### [Work required]
Every line of the data below is to be duplicated exactly, pictures excepted.

Data block Start Marker

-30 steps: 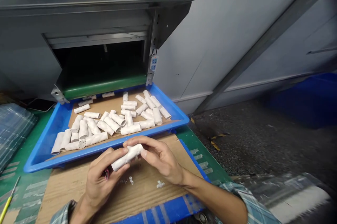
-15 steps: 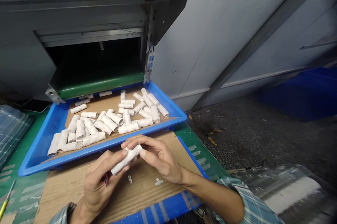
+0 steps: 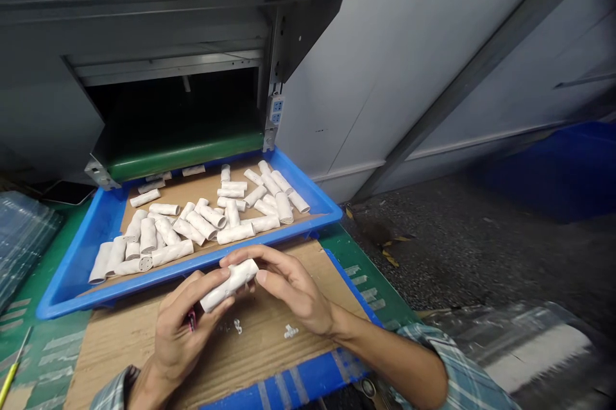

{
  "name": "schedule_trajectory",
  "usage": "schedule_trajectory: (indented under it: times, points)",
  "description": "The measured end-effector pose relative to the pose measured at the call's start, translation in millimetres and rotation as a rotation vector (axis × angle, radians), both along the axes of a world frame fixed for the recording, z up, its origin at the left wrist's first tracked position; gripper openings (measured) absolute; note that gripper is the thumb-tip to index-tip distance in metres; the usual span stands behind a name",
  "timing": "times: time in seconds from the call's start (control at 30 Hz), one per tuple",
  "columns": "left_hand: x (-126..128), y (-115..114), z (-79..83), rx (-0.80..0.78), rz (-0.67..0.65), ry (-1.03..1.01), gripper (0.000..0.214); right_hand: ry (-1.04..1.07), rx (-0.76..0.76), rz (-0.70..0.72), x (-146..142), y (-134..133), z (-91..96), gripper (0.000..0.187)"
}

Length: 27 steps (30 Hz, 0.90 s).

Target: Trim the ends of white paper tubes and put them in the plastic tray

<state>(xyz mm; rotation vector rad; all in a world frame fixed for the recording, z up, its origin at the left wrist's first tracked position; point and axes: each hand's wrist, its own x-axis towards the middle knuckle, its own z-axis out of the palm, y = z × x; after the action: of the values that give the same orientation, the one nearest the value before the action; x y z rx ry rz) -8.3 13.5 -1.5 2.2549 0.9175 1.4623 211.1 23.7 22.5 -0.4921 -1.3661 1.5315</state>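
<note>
White cylindrical tube (image 3: 230,285) gripped in both of a person's hands just in front of a blue plastic tray (image 3: 115,294), in this head-worn camera view. The left hand (image 3: 185,326) supports the tube's lower end, its fingers (image 3: 206,288) curled closely around it, while the right hand (image 3: 293,291) reaches over the upper end, fingertips (image 3: 250,253) pressed against the surface: a narrow, two-handed hold on the one piece. A small red object (image 3: 192,320) shows among the left fingers; what it is cannot be told.

Directly in front of the tray, a cardboard sheet (image 3: 120,352) lies under the hands, with small white fragments (image 3: 237,326) scattered on it. Inside the tray, dozens of similar white tubes (image 3: 235,233) lie at mixed angles on a brown liner (image 3: 192,188), and one near the front left corner shows small holes in its end (image 3: 145,263).

Behind the tray, a green-lipped opening (image 3: 185,154) is set in a grey metal machine (image 3: 144,31). Left of the tray are stacked clear plastic sheets (image 3: 24,237) and a yellow-handled tool (image 3: 12,368) on a green mat (image 3: 52,352). To its right, a blue bin (image 3: 543,172) sits blurred beyond a dark speckled floor (image 3: 457,237).
</note>
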Motion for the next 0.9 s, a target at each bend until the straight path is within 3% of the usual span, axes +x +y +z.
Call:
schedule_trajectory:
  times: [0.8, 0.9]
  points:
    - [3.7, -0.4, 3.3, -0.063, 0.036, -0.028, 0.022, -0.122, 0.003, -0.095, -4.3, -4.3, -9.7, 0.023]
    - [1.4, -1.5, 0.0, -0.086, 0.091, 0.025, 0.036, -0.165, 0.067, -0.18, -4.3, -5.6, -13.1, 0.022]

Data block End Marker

### [Completed exercise]
-30 steps: 
-15 steps: 
+0 steps: 

{
  "name": "schedule_trajectory",
  "usage": "schedule_trajectory: (indented under it: times, points)",
  "description": "The measured end-effector pose relative to the pose measured at the call's start, translation in millimetres and rotation as a rotation vector (axis × angle, radians), both along the axes of a world frame fixed for the recording, z up, its origin at the left wrist's first tracked position; gripper openings (measured) absolute; note that gripper is the thumb-tip to index-tip distance in metres; the usual span stands behind a name",
  "timing": "times: time in seconds from the call's start (control at 30 Hz), one per tuple",
  "columns": "left_hand: x (-126..128), y (-115..114), z (-79..83), rx (-0.80..0.78), rz (-0.67..0.65), ry (-1.03..1.01), gripper (0.000..0.214); right_hand: ry (-1.04..1.07), rx (-0.76..0.76), rz (-0.70..0.72), x (-146..142), y (-134..133), z (-91..96), gripper (0.000..0.187)"
}

Length: 27 steps (30 Hz, 0.90 s).

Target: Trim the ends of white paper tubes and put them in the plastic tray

<state>(xyz mm; rotation vector rad; all in a world frame fixed for the recording, z up, its origin at the left wrist's first tracked position; point and axes: each hand's wrist, its own x-axis towards the middle knuckle, its own z-axis out of the palm, y = z × x; after the action: of the values that give the same orientation, the one nearest the value before the action; x y z rx ry rz) -8.3 13.5 -1.5 2.2549 0.9175 1.4623 211.1 23.7 22.5 -0.4921 -1.3661 1.5315</state>
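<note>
White cylindrical tube (image 3: 230,285) gripped in both of a person's hands just in front of a blue plastic tray (image 3: 115,294), in this head-worn camera view. The left hand (image 3: 185,326) supports the tube's lower end, its fingers (image 3: 206,288) curled closely around it, while the right hand (image 3: 293,291) reaches over the upper end, fingertips (image 3: 250,253) pressed against the surface: a narrow, two-handed hold on the one piece. A small red object (image 3: 192,320) shows among the left fingers; what it is cannot be told.

Directly in front of the tray, a cardboard sheet (image 3: 120,352) lies under the hands, with small white fragments (image 3: 237,326) scattered on it. Inside the tray, dozens of similar white tubes (image 3: 235,233) lie at mixed angles on a brown liner (image 3: 192,188), and one near the front left corner shows small holes in its end (image 3: 145,263).

Behind the tray, a green-lipped opening (image 3: 185,154) is set in a grey metal machine (image 3: 144,31). Left of the tray are stacked clear plastic sheets (image 3: 24,237) and a yellow-handled tool (image 3: 12,368) on a green mat (image 3: 52,352). To its right, a blue bin (image 3: 543,172) sits blurred beyond a dark speckled floor (image 3: 457,237).
</note>
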Motion for the next 0.9 s, a target at each bend until the straight path is within 3% of the usual span, axes +x +y +z.
Call:
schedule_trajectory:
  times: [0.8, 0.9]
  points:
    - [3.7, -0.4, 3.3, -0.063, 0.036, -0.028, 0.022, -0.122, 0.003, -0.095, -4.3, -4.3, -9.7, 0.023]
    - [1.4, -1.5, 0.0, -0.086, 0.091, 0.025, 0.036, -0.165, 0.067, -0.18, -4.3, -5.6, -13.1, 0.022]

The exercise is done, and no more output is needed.